If you need a reason to hire a water taxi, Isla Culebrita (Culebrita Island) is it. This small island, just east of Playa Zoni, is part of the national wildlife refuge. With its six beaches, tide pools, reefs and nesting areas for seabirds, Isla Culebrita has changed little in the past 500 years.
The north beaches, especially the long crescent of Playa Tortuga, are popular nesting grounds for green sea turtles – you might even see them swimming near the reefs just offshore.
The Isla is also home to Faro Culebrita. Built in 1886, it was one of the oldest operating lighthouses in the Caribbean when it was shut down by the US Navy in 1975. Currently in ruins, it is earmarked for extensive repairs. A well-marked path leads you there – the lighthouse itself is off-limits but the vistas are picture-postcard perfect.
Bring a lot of water, sunscreen and a hat if you head for Isla Culebrita – there's little shade here.
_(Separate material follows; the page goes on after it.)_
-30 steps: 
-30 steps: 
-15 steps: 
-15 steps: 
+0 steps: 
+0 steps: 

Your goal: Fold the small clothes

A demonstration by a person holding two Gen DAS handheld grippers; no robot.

And don't forget snacks and snorkel gear!
How to get to Isla Culebrita
Unless you've chartered a boat (or have your own), round-trip water taxis from Culebra are the only way to see Isla Culebrita. These cost around US$65 per person, including beach gear, hammock and snorkel set.
There are a number of reliable water taxis who will take you to Isla Culebrita, but if they are booked, you'll often find captains along Dewey's waterfront.
H2O Water Taxi
Captain German offers round-trip boat service to Culebra's nearby cays. Beach and snorkel gear often included in his rates. Phone 787-685-5815 or email email@example.com.
Cayo Norte Water Taxi
Licensed Captain Louis Padrón offers tours and water-taxi services to Isla Culebrita, Cayo Norte and Cayo Luis Peña. Phone 787-376-9988.
Can I stay on Isla Culebrita?
As Isla Culebrita is uninhabited, there are isn't anywhere else to sleep on the island. The nearest hotels are on Culebra.
There are several beaches on the island, though most people will only visit one or two in a day.
This is where the majority of water taxis from Culebra Island will moor up. It's a lovely narrow stretch of twinkling sand on the west of the island.
Playa Tortuga (Turtle Beach)
The diamond-dust sands of this crescent-shaped beach on the north coast is used by sea turtles as a breeding ground, hence its name. At the head of the beach are a number of rocks which absorb the waves and create warm tidal pools, known locally as the Jacuzzi.
Strong winds and undercurrents can mean that Trash Beach lives up to its name — it's where flotsam, jetsam, driftwood and plastic tends to end up if the conditions are right.
However, this isn't always the case. If you're lucky, it's a glorious stretch of isolated sand on the east of the island where the waves can boom theatrically.
Although it's close to Trash Beach, this smaller slice of paradise doesn't suffer from the same issues and has a decent pedigree among snorkelers. You'll also find two of the lagoons nearby.
This secluded stretch of shoreline is the least visited, but affords some of the best snorkeling.
Cayo Luis Peña
It may be less visited than Isla Culebrita, but Cayo Luis Peña can be a good, cheaper alternative. You’ll pass this small cay of peaks, rocks, forests and coves just a few minutes before the ferry arrives at Culebra’s dock.
This island is part of the Culebra National Wildlife Refuge and has a collection of small sheltered beaches and snorkeling all around the island. Luis Peña is a short kayak or water-taxi trip (fares from US$40 per person) from Culebra.